Une IA ne fonctionne qu’à partir de données de qualité et en quantité suffisante. Or, c’est dans ce domaine que le bât blesse en B2B. Tout d’abord, contrairement au B2C, le parcours d’achat B2B se résume à des indicateurs aussi pauvres que le chiffre d’affaires, le secteur d’activité ou les effectifs. Pas de quoi modéliser une expérience précise ou dresser des personae. De plus, les bases CRM s’avèrent peu exploitables parce que 45% des contacts y sont obsolètes en moyenne. Ces caractéristiques, propres au B2B, limitent la mise en pratique de l’IA. « Il y a plus de marketing dans l’IA que d’IA dans le marketing », tranche Stéphane Py, directeur général adjoint – stratégie et développement chez Nomination.

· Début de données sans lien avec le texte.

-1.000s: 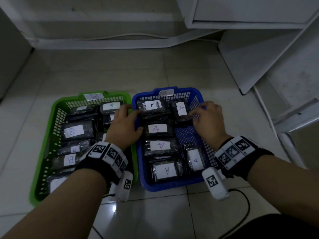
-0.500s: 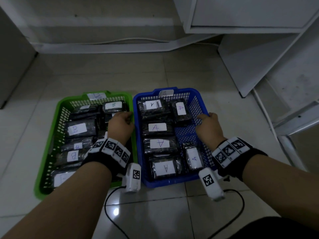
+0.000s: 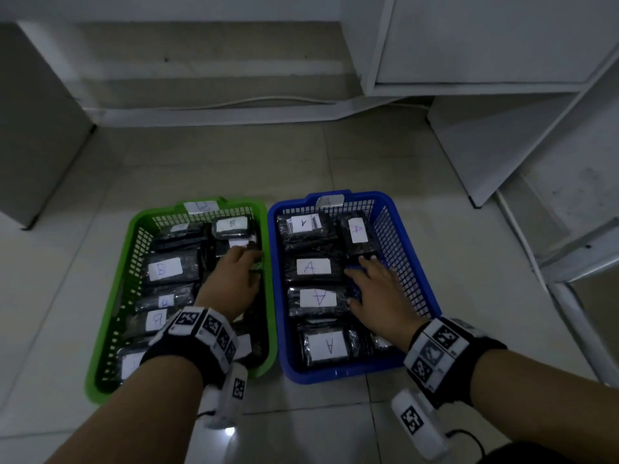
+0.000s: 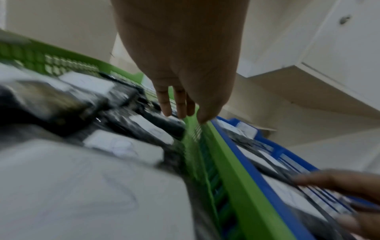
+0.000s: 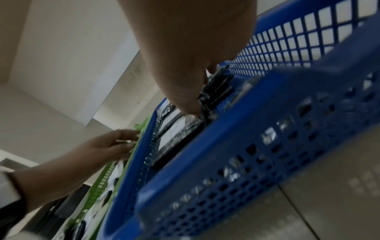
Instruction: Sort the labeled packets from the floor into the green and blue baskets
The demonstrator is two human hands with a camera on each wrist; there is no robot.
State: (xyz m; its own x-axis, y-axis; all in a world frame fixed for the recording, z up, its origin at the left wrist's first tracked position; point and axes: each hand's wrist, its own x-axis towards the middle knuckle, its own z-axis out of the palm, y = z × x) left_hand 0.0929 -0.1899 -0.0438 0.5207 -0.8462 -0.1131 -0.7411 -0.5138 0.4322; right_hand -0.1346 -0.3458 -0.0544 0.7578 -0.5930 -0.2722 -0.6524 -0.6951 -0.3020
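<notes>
A green basket [image 3: 110, 316] on the left holds several black packets with white "B" labels [image 3: 164, 269]. Beside it, a blue basket [image 3: 432, 296] holds several packets labeled "A" [image 3: 313, 266]. My left hand [image 3: 243, 261] reaches into the green basket by its right wall [image 4: 232, 162], fingers [image 4: 180, 105] straight and pointing down at the packets, holding nothing. My right hand [image 3: 370, 283] lies palm down inside the blue basket [image 5: 267, 138], with its fingers spread over the right-hand packets and the bare mesh bottom. The right wrist view shows its fingertips [image 5: 190, 104] touching a packet.
The baskets stand side by side on pale floor tiles [image 3: 217, 162]. White cabinets [image 3: 485, 45] and a leaning white panel [image 3: 502, 145] lie behind and to the right. A grey unit [image 3: 37, 128] stands at the far left. Cables [image 3: 469, 440] trail from the wrist cameras.
Both hands left the basket rims and moved inside: the left down into the green basket, the right onto the blue basket's contents. The head view tilted up.
</notes>
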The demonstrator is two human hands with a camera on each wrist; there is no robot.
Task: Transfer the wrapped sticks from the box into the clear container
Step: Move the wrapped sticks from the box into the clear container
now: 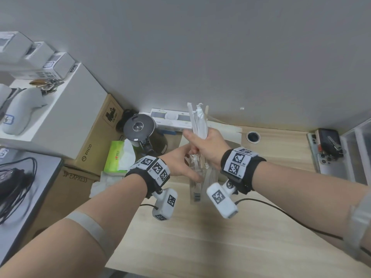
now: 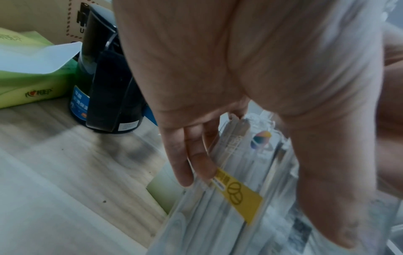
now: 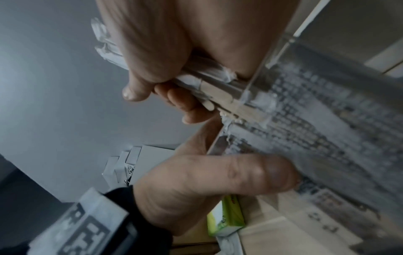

Puisque le domaine B2B se révèle structurellement plus imperméable à l’IA, des sociétés ont fait le choix de s’en remettre à l’intelligence humaine avant de parler technologie. Ou du moins au big data (souvenez-vous, c’était le buzzword à la mode avant l’irruption de l’IA). Pas étonnant lorsque l’on sait que c’est la qualité de l’information qui fait la différence. Les algorithmes tournent à vide sans de la data certifiée et à jour : « La démarche agnostique consistant à mettre un gros moteur IA sur une énorme base de données n’est pas pertinente », prévient Stéphane Py.

Engager une conversation de vente sans IA

Si le vernis IA est appliqué à de nombreux domaines, cela n’est pas forcément nécessaire pour engager une conversation de vente après détection d’un lead. Pas besoin de s’encombrer de machine learning, il suffit de posséder des contacts actionnables et de matière pertinente pour engager. C’est la raison d’être du partenariat entre Nomination et Aressy par exemple. Grâce au suivi des mouvements et des projets entreprises, possibilité est donnée d’entrer en contact avec la bonne personne au bon moment en délivrant le juste message. Dans cette perspective, une prise de poste constitue un excellent alibi : « Cette actualité rend la prise de contact acceptable du côté de l’interlocuteur. Ensuite nous créons des scénarios avec 3 principes en tête : la personnalisation, l’automatisation et le scoring », détaille Laurent Ollivier de chez Aressy.

L’approche cognitive a permis l’essor récent des applications IA. Les recherches fondamentales sur l’IA forte n’ont pas connu – encore – de véritables avancées. Toujours est-il que dans les années à venir, l’IA aura forcément des impacts sur les organisations. Elle permettra de gagner du temps, elle créera des emplois, elle en détruira d’autres tout en permettant de dégager la valeur ajoutée de certains collaborateurs. Cependant la route parait encore longue avant d’atteindre le collaborateur augmenté. Surtout en B2B.